Despite not having planning permission for the El Azahar project, developers took a down payment of 30,000 euros, which has since disappeared.
It is understood they took large amounts of money from other buyers.
Now, after chasing the three companies involved, Bell has either received no reply or had veiled threats that he can’t take them to court.
“They tell me that if I sue them they will go bust and I will never get anything back. It is very unfair,” said Bell, who lives in the UK.
Bell, who desperately needs the money to help with his mortgage, has been chasing it since last summer.
“It is tantamount to robbery,” said Bell. “I was promised my deposit was protected. “Now I find it has mysteriously disappeared.”
Bell – along with his business partner and her parents – put down deposits for five houses in El Azahar.
He was assured by Viva that his deposit, paid to developer Anglo-Span, would be kept in a secure account and fully refundable if the project didn’t go ahead.
But four years later he discovered that the deposit had in fact been paid to a third company Espasierra.

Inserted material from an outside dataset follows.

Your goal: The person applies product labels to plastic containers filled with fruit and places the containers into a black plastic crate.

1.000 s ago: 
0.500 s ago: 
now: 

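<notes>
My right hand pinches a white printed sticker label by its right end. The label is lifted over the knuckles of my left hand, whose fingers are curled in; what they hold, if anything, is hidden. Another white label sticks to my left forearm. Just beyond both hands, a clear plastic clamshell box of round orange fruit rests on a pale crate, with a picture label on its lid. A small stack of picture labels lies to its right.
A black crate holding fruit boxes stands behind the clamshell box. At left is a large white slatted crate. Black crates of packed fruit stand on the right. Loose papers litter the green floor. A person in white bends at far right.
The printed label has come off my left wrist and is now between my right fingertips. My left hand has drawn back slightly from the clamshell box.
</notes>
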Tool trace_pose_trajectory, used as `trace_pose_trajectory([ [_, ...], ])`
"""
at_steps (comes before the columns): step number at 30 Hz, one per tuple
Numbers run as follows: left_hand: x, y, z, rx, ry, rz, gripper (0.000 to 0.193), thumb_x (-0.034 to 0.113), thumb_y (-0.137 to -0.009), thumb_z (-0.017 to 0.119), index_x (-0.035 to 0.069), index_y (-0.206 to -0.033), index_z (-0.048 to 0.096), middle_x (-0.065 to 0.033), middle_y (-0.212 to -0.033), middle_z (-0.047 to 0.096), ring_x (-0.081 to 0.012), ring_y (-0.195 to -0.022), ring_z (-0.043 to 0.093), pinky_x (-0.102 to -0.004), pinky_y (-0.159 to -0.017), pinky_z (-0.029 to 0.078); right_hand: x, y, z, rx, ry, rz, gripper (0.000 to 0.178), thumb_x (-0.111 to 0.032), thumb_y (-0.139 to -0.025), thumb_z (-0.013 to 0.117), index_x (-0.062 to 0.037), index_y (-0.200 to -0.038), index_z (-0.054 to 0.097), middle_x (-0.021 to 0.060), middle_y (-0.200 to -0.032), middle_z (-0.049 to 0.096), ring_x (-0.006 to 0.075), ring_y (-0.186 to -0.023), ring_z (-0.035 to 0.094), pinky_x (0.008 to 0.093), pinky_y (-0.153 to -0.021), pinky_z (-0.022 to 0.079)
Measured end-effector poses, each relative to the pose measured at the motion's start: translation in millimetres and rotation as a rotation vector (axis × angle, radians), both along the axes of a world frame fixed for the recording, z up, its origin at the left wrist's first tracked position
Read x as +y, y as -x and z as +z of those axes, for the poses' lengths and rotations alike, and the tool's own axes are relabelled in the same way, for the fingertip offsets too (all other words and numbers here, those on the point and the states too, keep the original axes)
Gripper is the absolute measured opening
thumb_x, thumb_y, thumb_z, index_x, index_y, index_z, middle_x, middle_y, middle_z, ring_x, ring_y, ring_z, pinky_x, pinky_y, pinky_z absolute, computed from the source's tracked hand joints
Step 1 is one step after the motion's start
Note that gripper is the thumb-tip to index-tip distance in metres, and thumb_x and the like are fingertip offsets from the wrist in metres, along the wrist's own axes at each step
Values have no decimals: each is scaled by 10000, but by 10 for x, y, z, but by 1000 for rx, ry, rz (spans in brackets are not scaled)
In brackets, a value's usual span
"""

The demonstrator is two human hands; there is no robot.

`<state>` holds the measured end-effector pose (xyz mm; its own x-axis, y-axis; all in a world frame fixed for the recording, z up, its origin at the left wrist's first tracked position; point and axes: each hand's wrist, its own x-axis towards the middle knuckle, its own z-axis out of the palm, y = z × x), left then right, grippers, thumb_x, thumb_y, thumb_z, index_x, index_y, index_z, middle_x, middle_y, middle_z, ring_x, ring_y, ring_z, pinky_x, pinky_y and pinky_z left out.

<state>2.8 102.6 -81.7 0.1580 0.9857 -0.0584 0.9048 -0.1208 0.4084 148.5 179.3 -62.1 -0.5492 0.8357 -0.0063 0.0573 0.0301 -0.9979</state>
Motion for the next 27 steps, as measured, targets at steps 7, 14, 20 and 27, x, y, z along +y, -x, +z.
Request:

Despite frequent calls and emails to representatives from all three companies he has never received a reply from Espasierra and has only received increasingly threatening emails from Viva and Anglo-Span.
In one, Anglo-Span representative Ray Allon wrote: “We are in a right mess with very little chance of recovering your deposits, although you are legally entitled to that.”
His legal firm, who were involved in the deal with Viva from the beginning, have also not responded to Bell’s increasingly desperate pleas for help.
“But because it’s fallen through and there is no money for them, they have lost interest.”